Briefly, genomic DNA was amplified by PCR using HotStarTaq DNA Polymerase (Qiagen). Genotyping assays were carried out by using 5 ng genomic DNA. PCR primers were used at 167 nm final concentrations for a PCR volume of 6 μl. The PCR conditions were 95°C for 15 min for a hot start, followed by denaturing at 95°C for 30 s, annealing at 56°C for 30 s, extension at 72°C for 1 min for forty-five cycles, and finally incubation at 72°C for 10 min. After PCR a shrimp alkaline phosphatase- and primer extension reaction was carried out according to the iPLEX™ reaction protocol (Sequenom). All reactions (PCR amplification, base extension) were carried out in a Tetrad PCR thermal cycler (Bio-Rad, Hercules, CA, USA). The final base extension products were treated with SpectroCLEAN resin (Sequenom) to remove salts in the reaction buffer. This step was carried out with a Multimek 96-channel autopipette (Beckman Coulter, Inc., Fullerton, CA, USA), and 16 μl resin–water suspension was added into each base extension reaction, making the total volume 26 μl. After a quick centrifugation (2000 rpm, 3 min) in an Eppendorf centrifuge 5810, 30 nl of reaction solution was dispensed onto a 384 format SpectroCHIP (Sequenom) prespotted with a matrix of 3-hydroxypicolinic acid by using a SpectroPoint nanodispenser (Sequenom). A modified Bruker Autoflex matrix-assisted laser desorption ionisation-time-of-flight mass spectrometer (Sequenom) was used for data acquisitions from the SpectroCHIP. The resulting mass spectra were analysed automatically for peak identification using the SpectroTYPER RT 3.4 software (Sequenom). For quality reasons 10 % of the spectra were checked by two independent trained individuals. No differences in spectra calling could be detected.

Statistical analysis

Allele frequencies, Hardy–Weinberg equilibrium and tests on LD for the BVS-II study data were performed with procedures ‘proc allele’ and ‘proc haplotype’ of the statistical software module SAS/Genetics of SAS version 9.1.3 (SAS Institute, Inc., Cary, NC, USA) and with the special-purpose software JLIN(Reference Carter, McCaskie and Palmer11). Hardy–Weinberg equilibriums were tested by Fisher's exact test and LD by the likelihood ratio test of allelic association and pairwise LD measures Lewontin's D′ and pairwise squared correlation r 2. The software JLIN was used to calculate pairwise LD measures D′ and r 2 and to show LD blocks graphically.

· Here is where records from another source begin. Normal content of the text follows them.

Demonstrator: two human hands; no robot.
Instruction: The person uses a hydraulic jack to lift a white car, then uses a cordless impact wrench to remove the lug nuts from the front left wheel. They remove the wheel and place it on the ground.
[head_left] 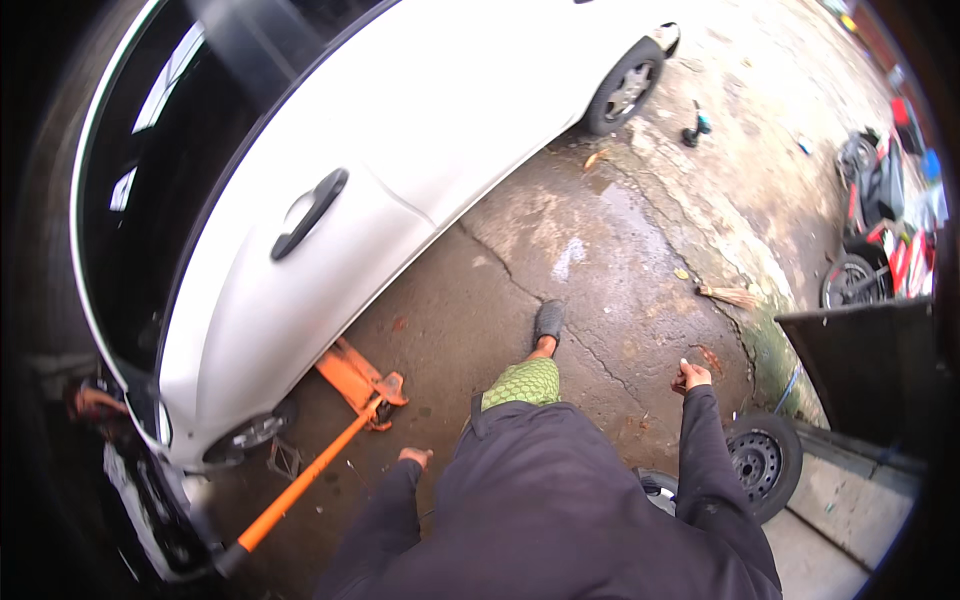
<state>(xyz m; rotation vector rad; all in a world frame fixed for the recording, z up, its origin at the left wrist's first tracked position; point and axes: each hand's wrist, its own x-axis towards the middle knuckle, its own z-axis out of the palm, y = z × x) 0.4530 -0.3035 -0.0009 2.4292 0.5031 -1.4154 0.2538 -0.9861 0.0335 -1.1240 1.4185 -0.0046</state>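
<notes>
My right hand (691, 377) is raised out to the right, its fingers curled closed. A pale tip shows at its top, but I cannot make out whether something is pinched there. Low at my left side hangs my left hand (414, 457), mostly foreshortened beyond its dark sleeve, so its fingers are hard to read. Nearest to it is the orange handle (305, 478) of a floor jack (360, 385), whose body reaches under the edge of a white car (400, 150). Below the right forearm, a spare wheel (758, 462) with a dark steel rim rests against a low ledge.
A cordless drill (694, 126) stands on the concrete beyond the car's far wheel (625, 88). A short broom (728, 296) lies by a cracked, raised edge. To the right are a red motorcycle (868, 230) and a dark panel (860, 350). A scissor jack (284, 458) sits beside the near wheel.
</notes>
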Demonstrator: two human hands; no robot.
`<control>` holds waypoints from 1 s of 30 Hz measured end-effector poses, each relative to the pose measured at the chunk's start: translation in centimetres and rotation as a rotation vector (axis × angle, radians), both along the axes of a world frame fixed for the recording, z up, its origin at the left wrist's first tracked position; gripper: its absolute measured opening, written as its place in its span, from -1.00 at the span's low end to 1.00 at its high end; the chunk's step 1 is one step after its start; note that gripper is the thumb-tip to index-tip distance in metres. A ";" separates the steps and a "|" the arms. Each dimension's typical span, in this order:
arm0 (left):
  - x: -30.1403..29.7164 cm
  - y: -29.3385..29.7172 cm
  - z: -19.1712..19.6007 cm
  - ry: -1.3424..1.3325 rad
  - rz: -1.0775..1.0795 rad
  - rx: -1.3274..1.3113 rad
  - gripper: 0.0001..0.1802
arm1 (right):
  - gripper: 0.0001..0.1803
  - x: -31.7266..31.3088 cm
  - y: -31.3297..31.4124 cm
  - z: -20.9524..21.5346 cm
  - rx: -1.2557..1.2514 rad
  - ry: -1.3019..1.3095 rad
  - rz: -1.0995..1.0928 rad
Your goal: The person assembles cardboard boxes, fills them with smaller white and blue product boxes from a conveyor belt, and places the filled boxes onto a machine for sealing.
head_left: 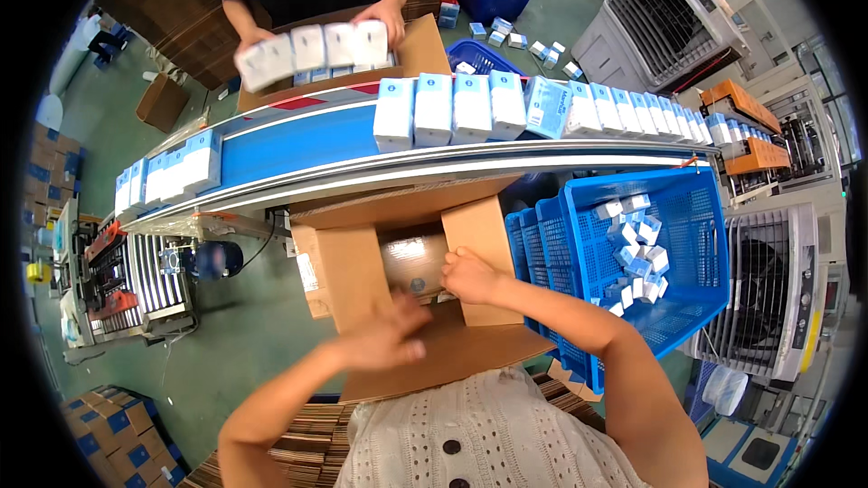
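An open cardboard box (353, 271) stands in front of me, its flaps folded outward. Deep inside, a brown surface with a pale label shows. My right hand (472, 276) has its fingers curled over the inner edge of the right flap (479, 230). Over the left side of the near flap (452, 352) hovers my left hand (384, 334), smeared by motion, with thumb and fingers apart and nothing seen in it. Just beyond the box, small white and blue cartons (434, 110) stand in a row on the blue conveyor belt (298, 140).
Across the belt, a person's hands (384, 18) hold a row of white cartons over another cardboard box (420, 45). At my right stand nested blue crates (696, 244), the top one with loose cartons. Flattened cardboard (298, 438) lies stacked near my body.
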State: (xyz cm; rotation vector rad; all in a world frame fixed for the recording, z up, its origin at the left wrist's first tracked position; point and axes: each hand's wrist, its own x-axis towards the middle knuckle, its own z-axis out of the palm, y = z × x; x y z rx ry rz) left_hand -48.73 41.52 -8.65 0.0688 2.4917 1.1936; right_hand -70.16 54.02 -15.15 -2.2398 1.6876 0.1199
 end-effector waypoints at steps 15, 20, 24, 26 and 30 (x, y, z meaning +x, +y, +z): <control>2.4 -3.4 0.9 0.176 0.609 -0.595 -0.28 | -0.68 -3.4 -3.2 9.5 -0.112 -1.196 -0.912; 15.6 -12.7 -5.4 0.226 1.046 -0.382 -0.38 | -0.51 -4.9 -1.5 -11.0 0.079 -0.232 -1.202; 19.9 -12.5 -4.3 -0.010 1.414 0.582 -0.40 | -0.57 1.2 -2.2 -8.0 0.380 -1.560 -1.358; 17.8 -11.9 -2.4 -0.127 1.410 0.993 -0.41 | -0.53 -0.9 0.0 -0.1 0.315 -1.937 -1.008; 16.2 -10.8 -12.7 -0.159 1.353 1.601 -0.39 | -0.40 -0.2 1.1 16.0 0.082 -1.726 -0.834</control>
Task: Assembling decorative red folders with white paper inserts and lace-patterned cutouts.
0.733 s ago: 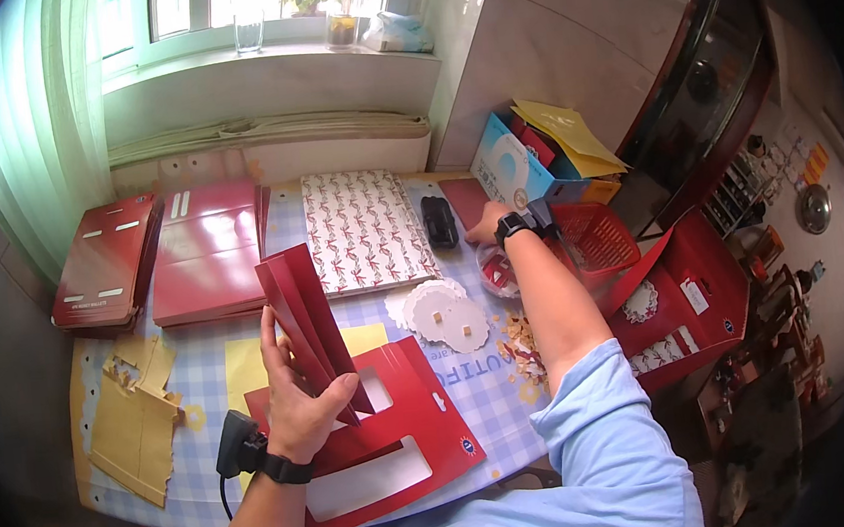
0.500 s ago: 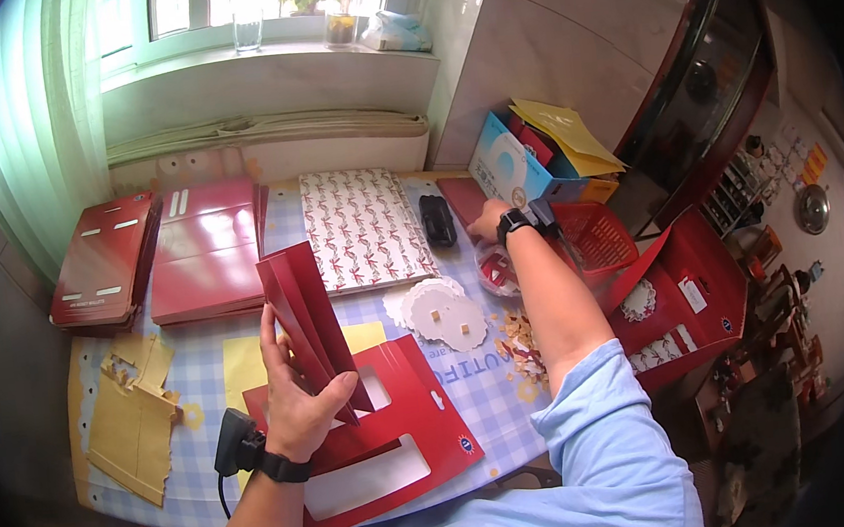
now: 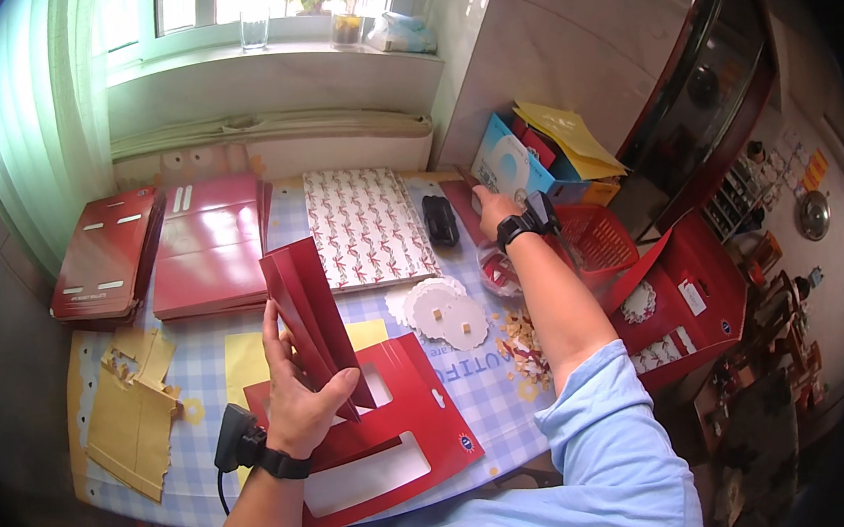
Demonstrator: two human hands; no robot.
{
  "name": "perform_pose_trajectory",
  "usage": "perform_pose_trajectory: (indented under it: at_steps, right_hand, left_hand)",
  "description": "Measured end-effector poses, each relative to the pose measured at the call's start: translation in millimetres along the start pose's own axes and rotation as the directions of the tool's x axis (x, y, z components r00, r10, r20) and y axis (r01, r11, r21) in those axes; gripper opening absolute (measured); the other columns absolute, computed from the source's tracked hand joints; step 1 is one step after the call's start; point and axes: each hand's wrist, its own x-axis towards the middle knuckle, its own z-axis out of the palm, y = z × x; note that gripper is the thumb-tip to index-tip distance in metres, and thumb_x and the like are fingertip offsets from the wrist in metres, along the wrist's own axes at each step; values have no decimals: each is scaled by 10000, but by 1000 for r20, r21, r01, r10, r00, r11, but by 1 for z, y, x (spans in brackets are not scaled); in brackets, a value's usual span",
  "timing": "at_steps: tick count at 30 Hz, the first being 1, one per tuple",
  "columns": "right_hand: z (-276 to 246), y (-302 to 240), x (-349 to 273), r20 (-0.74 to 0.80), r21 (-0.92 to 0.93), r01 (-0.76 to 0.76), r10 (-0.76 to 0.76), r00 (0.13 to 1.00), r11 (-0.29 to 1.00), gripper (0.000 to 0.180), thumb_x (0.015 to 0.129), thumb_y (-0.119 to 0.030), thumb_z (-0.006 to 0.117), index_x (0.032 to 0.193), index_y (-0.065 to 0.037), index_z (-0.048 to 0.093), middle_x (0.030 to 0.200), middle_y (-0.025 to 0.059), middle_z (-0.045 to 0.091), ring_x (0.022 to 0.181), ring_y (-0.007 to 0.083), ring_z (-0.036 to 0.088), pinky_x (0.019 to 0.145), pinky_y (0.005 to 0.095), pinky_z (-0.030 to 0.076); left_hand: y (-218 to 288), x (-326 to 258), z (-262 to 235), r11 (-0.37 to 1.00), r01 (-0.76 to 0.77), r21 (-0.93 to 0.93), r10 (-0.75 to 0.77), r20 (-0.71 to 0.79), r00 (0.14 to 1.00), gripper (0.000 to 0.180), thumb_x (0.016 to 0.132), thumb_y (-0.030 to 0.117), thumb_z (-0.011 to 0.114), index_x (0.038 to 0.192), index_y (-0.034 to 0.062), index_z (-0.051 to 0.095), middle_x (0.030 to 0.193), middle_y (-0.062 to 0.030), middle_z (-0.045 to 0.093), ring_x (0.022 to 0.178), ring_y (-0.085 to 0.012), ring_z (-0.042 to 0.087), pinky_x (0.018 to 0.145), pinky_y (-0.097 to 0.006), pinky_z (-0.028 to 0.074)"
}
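My left hand [image 3: 303, 399] is closed round several folded dark-red card pieces [image 3: 311, 318], held upright and slightly fanned. Beneath them lies a flat red die-cut sheet [image 3: 412, 380] with cut-out windows, partly over a yellow sheet [image 3: 368, 333]. Stretched to the far right, my right hand [image 3: 500, 214] pinches the edge of a dark-red card [image 3: 458, 198] beside a blue box. Its fingertips are partly hidden. A black case [image 3: 439, 222] lies just left of that hand. White scalloped paper rounds [image 3: 455, 316] with small tan squares on them sit mid-table.
Red card stacks [image 3: 205, 247] and a patterned white stack [image 3: 368, 223] line the back. The blue box [image 3: 511, 155] holds papers; a red basket [image 3: 595, 233] stands beside it. Small scraps [image 3: 522, 350] lie near my right forearm. An open red box [image 3: 685, 291] is at right, torn yellow card [image 3: 135, 419] at left.
My right hand has shifted slightly and turned on the dark-red card, whose far edge looks raised now. The left hand keeps its hold almost unmoved.
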Motion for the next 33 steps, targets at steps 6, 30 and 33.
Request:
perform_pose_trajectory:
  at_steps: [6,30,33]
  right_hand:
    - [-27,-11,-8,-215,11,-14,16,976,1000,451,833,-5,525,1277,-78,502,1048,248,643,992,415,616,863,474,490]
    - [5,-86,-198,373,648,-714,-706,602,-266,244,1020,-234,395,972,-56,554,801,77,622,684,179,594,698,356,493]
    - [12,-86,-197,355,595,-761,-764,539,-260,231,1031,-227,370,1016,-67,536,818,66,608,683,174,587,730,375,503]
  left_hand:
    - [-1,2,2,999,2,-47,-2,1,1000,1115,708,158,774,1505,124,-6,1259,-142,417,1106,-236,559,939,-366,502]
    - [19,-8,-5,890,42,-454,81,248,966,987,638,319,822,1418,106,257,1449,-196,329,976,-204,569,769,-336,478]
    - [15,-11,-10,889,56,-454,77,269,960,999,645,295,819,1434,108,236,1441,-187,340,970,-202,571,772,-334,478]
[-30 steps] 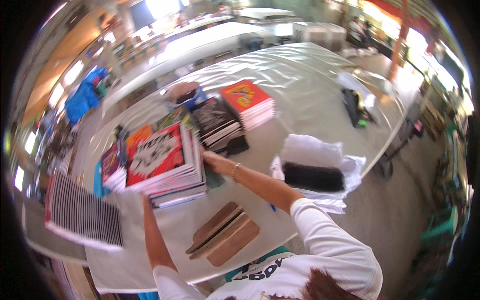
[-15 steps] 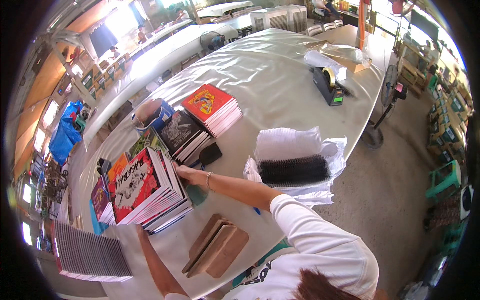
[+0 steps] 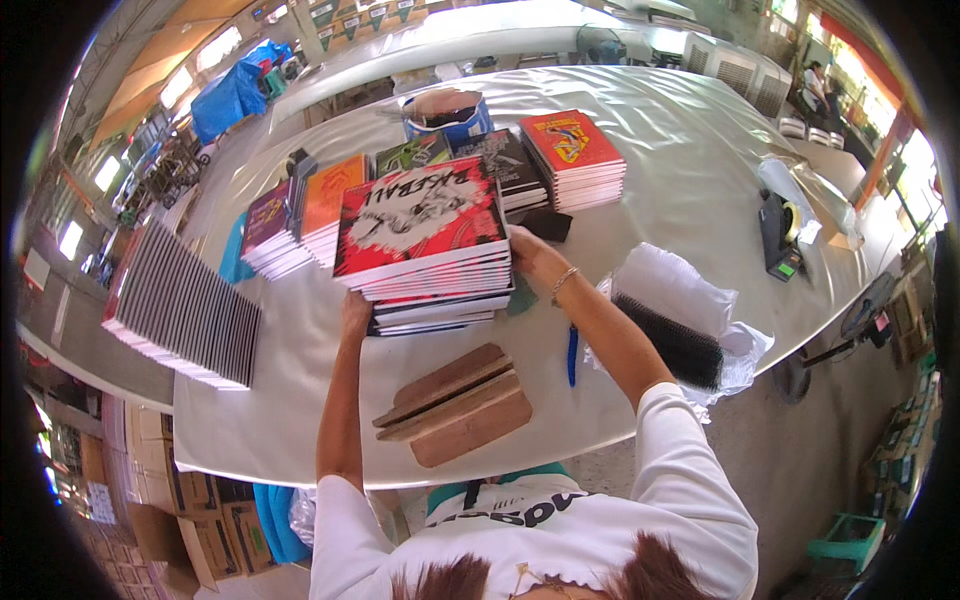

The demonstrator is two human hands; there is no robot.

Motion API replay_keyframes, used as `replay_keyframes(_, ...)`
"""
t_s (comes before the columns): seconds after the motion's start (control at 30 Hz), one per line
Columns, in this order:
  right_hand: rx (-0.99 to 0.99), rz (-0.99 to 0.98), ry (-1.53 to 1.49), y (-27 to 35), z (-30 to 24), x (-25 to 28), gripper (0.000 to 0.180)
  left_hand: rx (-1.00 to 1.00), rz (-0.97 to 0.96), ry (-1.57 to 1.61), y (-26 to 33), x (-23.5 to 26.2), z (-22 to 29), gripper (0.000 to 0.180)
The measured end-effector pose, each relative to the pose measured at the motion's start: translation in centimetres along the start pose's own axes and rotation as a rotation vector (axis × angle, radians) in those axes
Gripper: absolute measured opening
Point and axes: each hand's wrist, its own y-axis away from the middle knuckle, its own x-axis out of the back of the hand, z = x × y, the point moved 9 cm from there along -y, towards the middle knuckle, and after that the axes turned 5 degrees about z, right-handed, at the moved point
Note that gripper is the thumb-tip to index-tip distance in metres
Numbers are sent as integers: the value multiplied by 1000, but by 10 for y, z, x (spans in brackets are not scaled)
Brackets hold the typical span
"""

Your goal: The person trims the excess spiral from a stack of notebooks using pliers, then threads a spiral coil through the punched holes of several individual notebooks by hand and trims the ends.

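A tall stack of books (image 3: 425, 225) with red, black and white covers stands on the table in front of me. My left hand (image 3: 356, 310) is at its near left corner, closed against the lower edges. Against the right side presses my right hand (image 3: 537, 252), its fingertips partly hidden by the stack. The upper books sit slightly offset from the lower ones, whose edges look dark blue and white. Closer to me lies a grooved wooden block (image 3: 460, 405). Just right of the stack is a dark flat object (image 3: 547, 224), its kind unclear.
Behind stand purple books (image 3: 268, 215), orange books (image 3: 335, 185), black books (image 3: 512, 165), red books (image 3: 572, 145) and a blue bucket (image 3: 447, 115). A long book row (image 3: 185, 300) is left. Black binding coils (image 3: 670, 340) on white wrapping and a tape dispenser (image 3: 778, 235) are right.
My view has turned, so the table and stack appear farther right and more upright. Both hands stay on the stack, one at each side.
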Motion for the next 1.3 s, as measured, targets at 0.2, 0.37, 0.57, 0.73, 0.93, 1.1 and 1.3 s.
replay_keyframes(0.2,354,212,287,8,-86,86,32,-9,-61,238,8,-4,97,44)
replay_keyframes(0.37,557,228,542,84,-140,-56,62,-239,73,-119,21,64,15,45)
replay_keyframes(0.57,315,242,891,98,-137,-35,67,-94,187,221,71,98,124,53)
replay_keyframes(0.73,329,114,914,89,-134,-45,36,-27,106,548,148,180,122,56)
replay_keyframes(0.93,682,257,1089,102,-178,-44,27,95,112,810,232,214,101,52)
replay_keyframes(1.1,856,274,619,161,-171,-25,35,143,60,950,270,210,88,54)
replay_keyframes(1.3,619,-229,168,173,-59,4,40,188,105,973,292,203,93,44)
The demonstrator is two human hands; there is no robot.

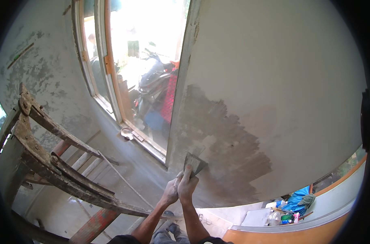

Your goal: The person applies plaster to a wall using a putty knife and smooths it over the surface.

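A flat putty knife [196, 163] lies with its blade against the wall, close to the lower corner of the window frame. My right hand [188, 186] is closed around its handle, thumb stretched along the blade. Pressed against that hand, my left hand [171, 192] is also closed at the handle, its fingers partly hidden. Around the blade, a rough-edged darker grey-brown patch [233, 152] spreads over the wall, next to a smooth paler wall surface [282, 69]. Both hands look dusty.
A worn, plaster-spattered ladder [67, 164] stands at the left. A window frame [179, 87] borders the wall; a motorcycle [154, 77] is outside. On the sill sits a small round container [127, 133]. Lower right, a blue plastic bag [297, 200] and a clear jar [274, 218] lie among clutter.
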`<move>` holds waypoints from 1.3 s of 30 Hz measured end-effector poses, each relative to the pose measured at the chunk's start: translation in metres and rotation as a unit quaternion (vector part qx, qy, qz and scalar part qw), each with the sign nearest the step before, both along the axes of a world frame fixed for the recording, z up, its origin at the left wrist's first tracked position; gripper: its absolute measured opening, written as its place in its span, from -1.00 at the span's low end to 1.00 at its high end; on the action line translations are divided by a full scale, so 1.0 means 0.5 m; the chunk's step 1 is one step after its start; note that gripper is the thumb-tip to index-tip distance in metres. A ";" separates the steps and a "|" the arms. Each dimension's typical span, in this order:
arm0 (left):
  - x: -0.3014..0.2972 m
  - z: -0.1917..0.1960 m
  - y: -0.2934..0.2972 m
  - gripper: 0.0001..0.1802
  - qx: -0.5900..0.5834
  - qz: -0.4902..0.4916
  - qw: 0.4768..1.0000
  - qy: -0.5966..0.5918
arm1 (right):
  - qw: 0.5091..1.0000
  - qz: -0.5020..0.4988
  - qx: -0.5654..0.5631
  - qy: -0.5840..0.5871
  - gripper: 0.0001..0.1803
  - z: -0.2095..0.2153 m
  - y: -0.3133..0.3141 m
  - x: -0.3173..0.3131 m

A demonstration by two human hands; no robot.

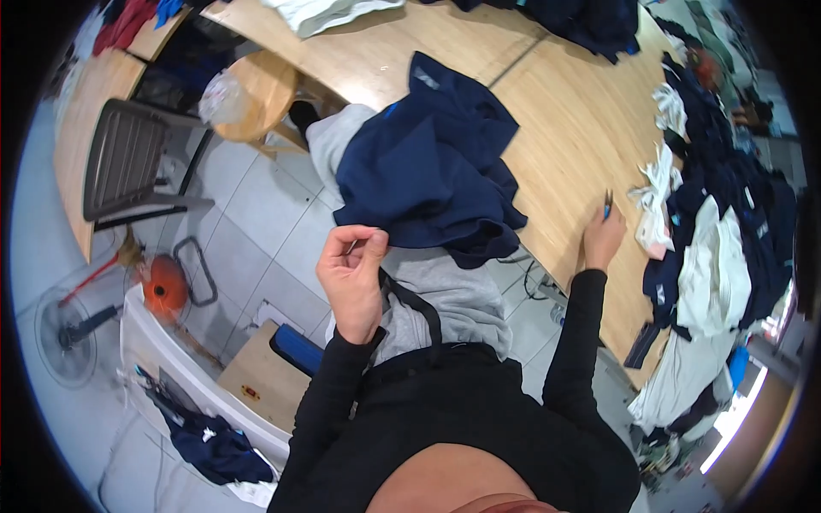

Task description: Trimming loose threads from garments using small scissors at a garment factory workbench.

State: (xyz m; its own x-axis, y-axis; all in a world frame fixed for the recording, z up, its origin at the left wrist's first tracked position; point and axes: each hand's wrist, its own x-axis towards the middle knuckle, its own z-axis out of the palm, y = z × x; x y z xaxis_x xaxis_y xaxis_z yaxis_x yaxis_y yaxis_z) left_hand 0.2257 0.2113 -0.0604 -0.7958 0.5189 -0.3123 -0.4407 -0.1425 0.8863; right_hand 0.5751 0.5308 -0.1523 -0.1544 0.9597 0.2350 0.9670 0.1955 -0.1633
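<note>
A pale wooden counter (564,128) spreads ahead of both hands, running from beyond the left hand (352,278) down past the right hand (604,239). To the right of the right hand lies a long heap of clothes (765,222), mostly dark navy, with a white garment (714,274) on top. Far to the left of the left hand, a brown slatted chair (128,162) stands on the tiled floor; nearer that hand, ahead and to its left, is a round wooden stool (269,81). A crumpled navy garment (428,167) lies just ahead of the left hand and reaches to its right, draped over the person's lap, in grey trousers (449,295), and onto the counter. A bunch of white cloth (657,184) sits just right of the right hand. The left hand is raised, thumb and forefinger pinched together at the garment's near left edge; whether cloth is caught between them, I cannot tell. The right hand, at the counter's near side, grips a small pointed tool (608,203) with a touch of blue, its dark tips pointing away from the person.
</note>
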 end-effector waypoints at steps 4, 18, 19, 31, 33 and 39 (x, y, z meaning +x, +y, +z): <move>-0.012 0.008 -0.002 -0.86 0.065 -0.007 0.994 -0.089 | 0.994 0.005 0.041 -0.104 -0.67 0.011 -0.043 -0.030; -0.009 0.029 -0.001 -0.83 0.143 -0.072 0.973 -0.164 | 0.820 0.408 -0.199 0.348 -0.57 0.298 -0.373 -0.424; -0.008 0.028 -0.001 -0.83 0.143 -0.073 0.973 -0.164 | 0.816 0.432 -0.177 0.340 -0.57 0.292 -0.381 -0.428; 0.003 0.030 -0.009 -0.83 0.143 -0.099 0.979 -0.103 | 0.811 0.465 -0.086 0.345 -0.59 0.268 -0.370 -0.457; 0.006 0.037 -0.005 -0.83 0.117 -0.094 0.985 -0.089 | 0.813 0.464 -0.082 0.342 -0.60 0.264 -0.372 -0.461; 0.023 0.029 0.012 -0.85 0.119 -0.074 0.989 -0.052 | 0.838 0.410 -0.045 0.356 -0.63 0.272 -0.359 -0.461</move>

Both single SNP and haplotype regression analyses for the nine PUFA were conducted applying an additive model. Haplotype reconstruction was conducted with the procedure haplo.glm of the module haplo.stats of the R-software (R Foundation for Statistical Computing, Vienna, Austria; http://www.r-project.org). Haplo.glm is based on a special expectation-maximisation (EM)-based algorithm for estimation of haplotypes described by Schaid et al. (Reference Schaid, Rowland, Tines, Jacobson and Poland12) and was also used to estimate the associations of haplotypes on fatty acids by linear regression. Haplotypes below 1 % of haplotype frequency were combined in a rare-haplotype category. The reference category of all association analyses was the all-major three-loci haplotype, which is composed of the more frequent allele in all three loci. Normal distribution of PUFA in plasma phospholipids and in erythrocyte membranes was tested using Kolmogorov–Smirnov tests and evaluated by Q-Q plots and stem-and-leaf plots (procedure ‘proc univariate’ of SAS/STAT 9.1.3; SAS Institute, Inc., Cary, NC, USA). Severely right-skewed outcomes such as γ-linolenic acid (18 : 3n-6) and EPA (20 : 5n-3) were log-transformed. To keep the nominal level of type 1 error to 5 % despite numerous tests of associations, P values of the primary analyses were conservatively corrected by multiplying the uncorrected P value by the number of analysed outcomes (fatty acids) times the effective number of loci (SNP) according to Nyholt's method(Reference Nyholt13). Effective loci were calculated using the spectral decomposition method software SNPSpD (Queensland Institute of Medical Research, Herston, QLD, Australia; http://genepi.qimr.edu.au/general/daleN/SNPSpD/).

Results

Single nucleotide polymorphism associations with fatty acids

As a first step – before conducting haplotype analyses – we performed single SNP analyses with each PUFA derived from erythrocytes and from plasma phospholipids in the 535 and 163 participants of the BVS-II study respectively. From Table 1, it can be seen that for PUFA from erythrocytes each of the three SNP (rs174556, rs174561 and rs3834456) is highly significantly associated with dihomo-γ-linolenic and arachidonic acid, even after correction for multiple testing. Associations for adrenic acid are significant for rs174556 and rs174561, but not for rs3834458, when correction of multiple testing is accounted for. The associations of the SNP with EPA and n-3 docosapentaenoic acid were only significant before correction for multiple testing. Similar results as found for PUFA in erythrocytes were observed for PUFA in plasma phospholipids in the BVS-II study (data not shown).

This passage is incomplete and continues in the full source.